> TASK OBJECTIVE
Where does the string "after" appear in the material? Copy each line that holds it.

SUPPLIED MATERIAL START

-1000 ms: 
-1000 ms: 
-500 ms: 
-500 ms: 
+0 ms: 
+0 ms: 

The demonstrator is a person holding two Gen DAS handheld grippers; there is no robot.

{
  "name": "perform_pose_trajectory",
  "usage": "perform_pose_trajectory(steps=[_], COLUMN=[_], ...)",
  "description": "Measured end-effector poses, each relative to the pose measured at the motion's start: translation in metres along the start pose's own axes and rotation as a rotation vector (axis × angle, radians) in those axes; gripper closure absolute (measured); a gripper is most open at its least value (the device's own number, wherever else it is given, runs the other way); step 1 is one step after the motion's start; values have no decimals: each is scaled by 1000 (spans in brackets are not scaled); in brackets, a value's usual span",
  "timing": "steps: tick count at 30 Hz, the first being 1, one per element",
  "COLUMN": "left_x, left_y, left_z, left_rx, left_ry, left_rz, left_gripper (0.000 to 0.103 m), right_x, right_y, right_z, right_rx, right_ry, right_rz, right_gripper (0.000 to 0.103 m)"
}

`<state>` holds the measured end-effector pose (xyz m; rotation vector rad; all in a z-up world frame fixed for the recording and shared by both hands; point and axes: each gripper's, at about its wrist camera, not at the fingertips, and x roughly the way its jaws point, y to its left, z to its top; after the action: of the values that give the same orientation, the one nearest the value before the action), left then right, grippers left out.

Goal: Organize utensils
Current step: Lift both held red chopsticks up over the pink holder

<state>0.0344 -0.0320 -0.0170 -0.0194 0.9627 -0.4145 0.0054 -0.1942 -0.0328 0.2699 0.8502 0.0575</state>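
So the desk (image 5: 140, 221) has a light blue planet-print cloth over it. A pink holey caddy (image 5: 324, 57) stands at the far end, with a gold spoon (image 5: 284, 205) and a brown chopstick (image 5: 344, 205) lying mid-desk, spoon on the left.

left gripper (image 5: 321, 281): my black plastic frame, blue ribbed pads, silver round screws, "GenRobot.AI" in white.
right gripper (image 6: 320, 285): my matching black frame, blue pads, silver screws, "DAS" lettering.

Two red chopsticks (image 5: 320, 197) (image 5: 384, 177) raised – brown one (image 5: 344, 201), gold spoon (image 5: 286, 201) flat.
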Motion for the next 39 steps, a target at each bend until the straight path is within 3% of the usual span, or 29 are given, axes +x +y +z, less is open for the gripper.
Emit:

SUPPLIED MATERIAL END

> RESPONSE AREA
  "description": "Measured end-effector poses, each relative to the pose measured at the motion's start: translation in metres along the start pose's own axes and rotation as a rotation vector (axis × angle, radians) in those axes; gripper closure absolute (measured); a gripper is most open at its least value (the device's own number, wherever else it is given, runs the other way); step 1 is one step after the motion's start; values have no decimals: each is scaled by 1000 (spans in brackets are not scaled); in brackets, a value's usual span",
`<state>` holds the measured end-effector pose (xyz m; rotation vector rad; all in a z-up world frame fixed for the recording and shared by both hands; point and axes: each gripper's, at about its wrist camera, not at the fingertips, and x roughly the way its jaws point, y to its left, z to its top; after the action: of the values that give the same orientation, the one nearest the value before the action), left then right, grippers left out.

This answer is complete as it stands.